I agree with Meng in that there is a lot of young talent. When I started kayaking I was 11, and my dad was told that I probably wouldn't learn to roll until I was 14 or 15 when we attended our first pool session. I didn't paddle with many Colorado teens my age, but out of the ones I did kayak with most of them still paddle today... Ben Coleman (still kayaks big, married Shannon Carrol I think), Charlie Beavers (the Beav taught me how to get worked in holes, RIP), Trip Jennings (yes, still rips), Andrew Lacy (still kayaks), Travis Winn (linked up with guiding in China/Tibet), Andy Blakeslee (still kayaks), Leif Anderson (kayaks overnights without overnight gear). My point is that kayakers that start kayaking in their teen years and become hooked don't stop kayaking. Instead they start families and buy kids kayaks, and now instead of kids starting when they are teens, they are starting when they are 5 or 6. Some of the 12 year olds of the 2010's are better than the 18 year olds of the 1990's. 

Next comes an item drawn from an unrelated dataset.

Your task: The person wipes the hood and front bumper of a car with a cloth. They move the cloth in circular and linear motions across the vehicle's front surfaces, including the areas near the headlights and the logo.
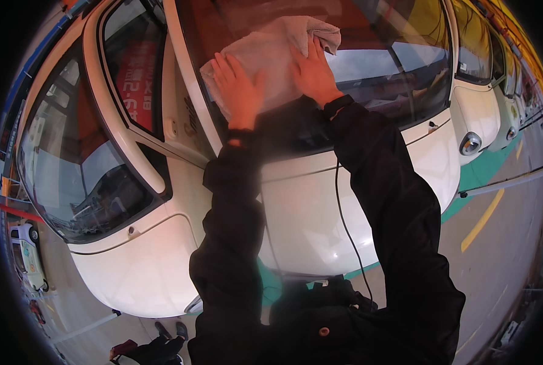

Kayaking will continue to grow because in some middle school or high school there is a kayaker that is sketching a picture of themselves running a perfect 20 footer instead of paying attention to his science teacher.


----------



## Favre (Nov 17, 2010)

Class 3+?!? oh that's right, you Colorado types wait until Labor Day to make it out here.. By then, it's the trickle you are used to and the locals have retired to their autumn routine after a season of large whitewater (and we aren't talking large like Gore Canyon.) 

Cutch - cheers on a salute to the young bucks. We have an exceptional group of kids where I come from and I promise they will be at the forefront of next generation paddling. I also agree that many that start in their teens (I started at age 12) tend to be lifelong boaters.

With the whitewater parks being developed I can only see the sport continuing to grow!


----------



## jmack (Jun 3, 2004)

*4 Steps in the Colorado Kayaker life cycle*

1. Attend roll session after seeing a SICK Red bull Commercial. Successfully roll by pushing off the bottom of the pool. You are now a kayaker.

2. Participate in the Golden community rodeo and complete one full flat spin. The announcer calls it a helix. You are now a rodeo star.

3. Gore Canyon- flush through Tunnel and survive. 8 Dales Pale Ales later, you declare yourself a Class V boater.

4. Tom Janney invites you to the Black Canyon. Unbeknownst to you, this invitation is just a ruse to get you away from home so that Tom can make innapropriate advances toward your wife/girlfriend/mother/grandmother. You are so crushed by this betrayal that you buy a raft and SUP to kill the pain. You keep your old kayaks in your garage and tell people you meet on the river that you still kayak too.


----------



## SimonMW (Dec 23, 2010)

There does appear to be a decline in white water kayaking. I have shot some videos with one of the larger retailers here in the UK, as well as one at Palm Equipment Europe, and they both told me that the white water market has stalled a bit. The in thing these days seems to be sea kayaking and SOTs.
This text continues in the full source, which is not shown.